The question involved in this case concerns the validity of a certain divorce decree entered by the city court of Calumet City. The cause arises on a complaint, filed in the circuit court of Cook county, by which appellant here seeks annullment of his marriage which he contracted with appellee Harriet Stevens, on the ground that at the time of their marriage said appellee had not been divorced from her then husband, Paul Stevens. The action was brought against both Harriet and Paul Stevens. Both appellees appeared and filed separate motions to dismiss the complaint. After hearing, the motions were sustained and the complaint was dismissed.

The ground of the alleged invalidity of the divorce decree of the city court of Calumet City was that that court did not have jurisdiction to enter it. Two reasons are assigned: (1) that it appears on the face of the complaint filed in this case and admitted by the motion to dismiss,

that Harriet Stevens was not a resident of Calumet City, and (2) that it also appears from the record in the divorce case that the cause of t action did not arise within the territorial limits of Calumet City. It is also alleged here that section 5 of the Divorce Act, giving jurisdiction to city courts in divorce cases, where the plaintiff lives in the county in which the court is located, is invalid. In McFarlin v. McFarlin, 384 Ill. 428, it was held that section 5 relates only to the question of venue and does not purport to extend the jurisdiction of city courts to cases arising beyond the limits of the city in which the court is located, and that, as so construed, section 5 of the Divorce Act, as amended in 1939, is not invalid, thus disposing of that question.

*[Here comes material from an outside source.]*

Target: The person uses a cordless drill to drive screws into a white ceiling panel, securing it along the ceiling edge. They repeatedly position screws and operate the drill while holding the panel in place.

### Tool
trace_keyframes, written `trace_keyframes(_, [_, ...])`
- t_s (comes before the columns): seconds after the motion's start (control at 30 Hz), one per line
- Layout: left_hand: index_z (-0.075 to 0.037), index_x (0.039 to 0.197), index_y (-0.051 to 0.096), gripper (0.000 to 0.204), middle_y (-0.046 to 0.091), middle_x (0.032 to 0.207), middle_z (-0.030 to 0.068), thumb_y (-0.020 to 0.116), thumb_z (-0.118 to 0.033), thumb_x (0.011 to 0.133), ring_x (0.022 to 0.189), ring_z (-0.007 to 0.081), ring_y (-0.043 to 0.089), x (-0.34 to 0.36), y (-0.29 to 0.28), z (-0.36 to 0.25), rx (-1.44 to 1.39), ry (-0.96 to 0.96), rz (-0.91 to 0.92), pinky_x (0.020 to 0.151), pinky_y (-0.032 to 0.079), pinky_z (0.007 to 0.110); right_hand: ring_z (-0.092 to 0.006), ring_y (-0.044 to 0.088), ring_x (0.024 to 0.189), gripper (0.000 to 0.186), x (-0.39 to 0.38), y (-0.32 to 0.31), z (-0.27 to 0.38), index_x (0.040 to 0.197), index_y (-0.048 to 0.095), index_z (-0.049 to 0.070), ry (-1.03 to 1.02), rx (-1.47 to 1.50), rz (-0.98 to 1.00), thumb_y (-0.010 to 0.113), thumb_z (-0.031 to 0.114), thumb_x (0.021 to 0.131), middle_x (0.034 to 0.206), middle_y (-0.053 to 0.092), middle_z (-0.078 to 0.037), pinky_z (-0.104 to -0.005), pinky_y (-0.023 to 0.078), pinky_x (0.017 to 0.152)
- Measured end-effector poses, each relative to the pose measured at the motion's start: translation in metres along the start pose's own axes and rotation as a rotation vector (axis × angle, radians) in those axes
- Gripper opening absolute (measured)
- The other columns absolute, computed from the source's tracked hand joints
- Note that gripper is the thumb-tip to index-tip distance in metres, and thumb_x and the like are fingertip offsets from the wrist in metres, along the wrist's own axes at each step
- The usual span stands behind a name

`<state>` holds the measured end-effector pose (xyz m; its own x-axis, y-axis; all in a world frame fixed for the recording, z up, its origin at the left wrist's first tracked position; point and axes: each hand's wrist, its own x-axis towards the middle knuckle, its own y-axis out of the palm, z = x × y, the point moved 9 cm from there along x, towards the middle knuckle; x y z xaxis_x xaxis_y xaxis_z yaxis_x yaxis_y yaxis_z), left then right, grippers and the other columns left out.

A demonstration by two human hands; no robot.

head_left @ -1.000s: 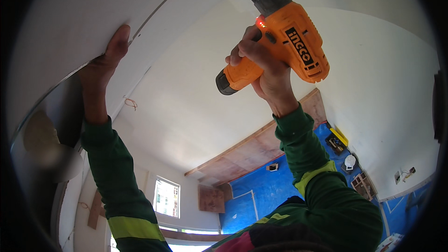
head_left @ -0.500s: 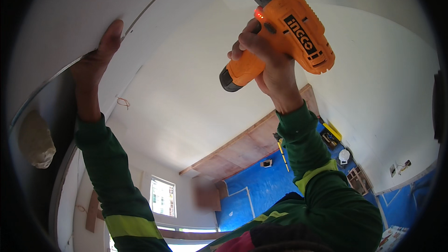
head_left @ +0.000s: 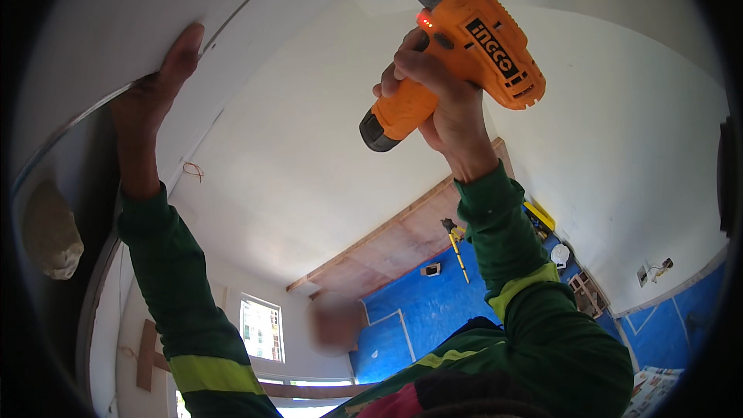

The basis of appellees’ motions to dismiss the complaint in this case, and their contention here, is that this is a collateral attack upon the divorce decree entered by the city court of Calumet City, and that that decree is not open to collateral attack. Appellant, on the other hand, urges that the city court of Calumet City did not have jurisdiction to enter the decree for divorce and that its decree is therefore open to collateral attack. The basis of this contention is that the complaint in this case alleges want of jurisdiction because the evidence in the divorce proceeding shows that Harriet Stevens, complainant in that case, was not a resident of Calumet City or Cook county, and that the cause of action did not arise in Calumet City is also shown by the testimony of Harriet Stevens in the divorce case, as that testimony appears in the certificate of evidence.

That the plaintiff shall reside in the county where the suit is filed, is a prerequisite to the filing of a complaint in a divorce proceeding. (Dean v. Dean, 381 Ill. 514.) A city court is a court of general jurisdiction within the limits of the city where, located. It has jurisdiction to hear and determine divorce cases. Its records imporverity and, in the absence of proof from its records, its decrees cannot be attacked collaterally, as its jurisdiction will be presumed. (People ex rel. Stuckart v. Culver, 281 Ill. 401; Forrest v. Fey, 218 Ill. 165.) In case of collateral attack all presumptions are in favor of the validity of the judgment or decree attacked and want of jurisdiction to enter the same must appear on the face of the record in order to furnish a basis for collateral attack. Such can not be shown aliunde. People v. Culver, 281 Ill. 401; People ex rel. McCall v. Martin, 243 Ill. 284; Thompson v. People ex rel. Hanberg, 207 Ill. 334.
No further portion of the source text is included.